====== Listed records ======

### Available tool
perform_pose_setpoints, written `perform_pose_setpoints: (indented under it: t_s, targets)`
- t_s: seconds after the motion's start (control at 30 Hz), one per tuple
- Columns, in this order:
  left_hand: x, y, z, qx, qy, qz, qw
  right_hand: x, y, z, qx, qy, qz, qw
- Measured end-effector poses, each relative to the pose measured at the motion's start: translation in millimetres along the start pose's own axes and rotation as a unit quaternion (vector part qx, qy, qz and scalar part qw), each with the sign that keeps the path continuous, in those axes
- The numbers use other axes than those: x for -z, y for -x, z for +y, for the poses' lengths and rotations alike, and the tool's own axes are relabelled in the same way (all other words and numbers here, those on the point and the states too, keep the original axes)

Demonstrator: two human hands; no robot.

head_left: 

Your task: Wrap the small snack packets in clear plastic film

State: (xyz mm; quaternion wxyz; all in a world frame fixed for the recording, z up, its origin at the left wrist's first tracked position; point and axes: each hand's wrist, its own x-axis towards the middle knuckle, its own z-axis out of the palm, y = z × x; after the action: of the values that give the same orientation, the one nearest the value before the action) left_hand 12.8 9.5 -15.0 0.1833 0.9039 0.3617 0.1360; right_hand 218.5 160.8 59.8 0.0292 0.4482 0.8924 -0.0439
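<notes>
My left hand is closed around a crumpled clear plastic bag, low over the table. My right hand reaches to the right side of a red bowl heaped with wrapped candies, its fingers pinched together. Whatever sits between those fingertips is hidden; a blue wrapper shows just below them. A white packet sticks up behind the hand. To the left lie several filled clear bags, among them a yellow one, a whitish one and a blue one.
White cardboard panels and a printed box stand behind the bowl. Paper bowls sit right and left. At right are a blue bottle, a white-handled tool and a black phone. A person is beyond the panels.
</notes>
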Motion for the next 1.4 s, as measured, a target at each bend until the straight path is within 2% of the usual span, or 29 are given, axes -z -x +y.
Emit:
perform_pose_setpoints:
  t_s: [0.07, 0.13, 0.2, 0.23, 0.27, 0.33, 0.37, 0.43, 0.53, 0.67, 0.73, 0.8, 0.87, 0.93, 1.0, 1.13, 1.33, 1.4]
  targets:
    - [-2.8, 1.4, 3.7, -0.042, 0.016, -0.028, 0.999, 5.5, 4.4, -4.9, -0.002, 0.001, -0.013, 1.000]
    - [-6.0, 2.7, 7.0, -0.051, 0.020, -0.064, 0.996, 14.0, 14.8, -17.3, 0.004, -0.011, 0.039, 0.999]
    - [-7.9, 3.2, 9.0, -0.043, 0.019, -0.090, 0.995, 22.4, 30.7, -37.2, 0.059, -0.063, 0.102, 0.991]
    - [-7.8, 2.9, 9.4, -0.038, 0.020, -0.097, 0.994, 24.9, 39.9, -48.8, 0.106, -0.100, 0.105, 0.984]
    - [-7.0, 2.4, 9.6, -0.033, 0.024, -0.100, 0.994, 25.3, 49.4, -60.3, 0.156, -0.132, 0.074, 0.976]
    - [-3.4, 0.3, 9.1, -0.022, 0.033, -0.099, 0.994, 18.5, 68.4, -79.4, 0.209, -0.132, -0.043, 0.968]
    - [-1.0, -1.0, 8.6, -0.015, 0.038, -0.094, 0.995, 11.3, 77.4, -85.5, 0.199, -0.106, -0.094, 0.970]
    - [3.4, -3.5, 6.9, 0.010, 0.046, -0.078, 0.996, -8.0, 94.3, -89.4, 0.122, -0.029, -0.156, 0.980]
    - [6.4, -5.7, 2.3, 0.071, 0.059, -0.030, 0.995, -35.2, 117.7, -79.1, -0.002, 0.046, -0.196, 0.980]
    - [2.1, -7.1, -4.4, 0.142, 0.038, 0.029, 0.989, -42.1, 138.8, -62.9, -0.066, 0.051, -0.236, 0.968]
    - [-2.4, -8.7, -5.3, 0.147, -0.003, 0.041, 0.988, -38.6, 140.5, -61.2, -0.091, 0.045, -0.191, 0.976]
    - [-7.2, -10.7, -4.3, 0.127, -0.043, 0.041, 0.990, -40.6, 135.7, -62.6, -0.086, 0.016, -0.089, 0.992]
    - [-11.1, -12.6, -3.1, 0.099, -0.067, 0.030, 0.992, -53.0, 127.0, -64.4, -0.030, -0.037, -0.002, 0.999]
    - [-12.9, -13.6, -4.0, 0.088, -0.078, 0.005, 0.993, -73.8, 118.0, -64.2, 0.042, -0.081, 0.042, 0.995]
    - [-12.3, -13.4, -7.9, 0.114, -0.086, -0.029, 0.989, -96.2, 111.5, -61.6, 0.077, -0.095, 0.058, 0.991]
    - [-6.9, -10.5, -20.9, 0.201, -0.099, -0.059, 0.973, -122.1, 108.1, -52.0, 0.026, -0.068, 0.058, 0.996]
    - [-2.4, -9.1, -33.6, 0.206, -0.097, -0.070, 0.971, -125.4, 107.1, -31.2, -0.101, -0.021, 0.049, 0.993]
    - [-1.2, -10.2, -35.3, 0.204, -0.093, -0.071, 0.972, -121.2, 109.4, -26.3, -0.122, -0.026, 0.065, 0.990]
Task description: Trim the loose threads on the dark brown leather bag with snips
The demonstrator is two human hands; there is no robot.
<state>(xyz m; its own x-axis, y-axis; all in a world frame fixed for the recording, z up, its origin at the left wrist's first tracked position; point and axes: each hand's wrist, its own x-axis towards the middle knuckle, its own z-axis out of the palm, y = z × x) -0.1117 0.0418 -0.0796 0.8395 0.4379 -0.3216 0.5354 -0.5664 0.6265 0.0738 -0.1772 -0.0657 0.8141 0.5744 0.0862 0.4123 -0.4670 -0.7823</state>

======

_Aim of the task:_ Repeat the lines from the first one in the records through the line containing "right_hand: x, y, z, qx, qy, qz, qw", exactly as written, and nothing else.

_Answer to this problem:_
### Available tool
perform_pose_setpoints, written `perform_pose_setpoints: (indented under it: t_s, targets)`
- t_s: seconds after the motion's start (control at 30 Hz), one per tuple
- Columns, in this order:
  left_hand: x, y, z, qx, qy, qz, qw
  right_hand: x, y, z, qx, qy, qz, qw

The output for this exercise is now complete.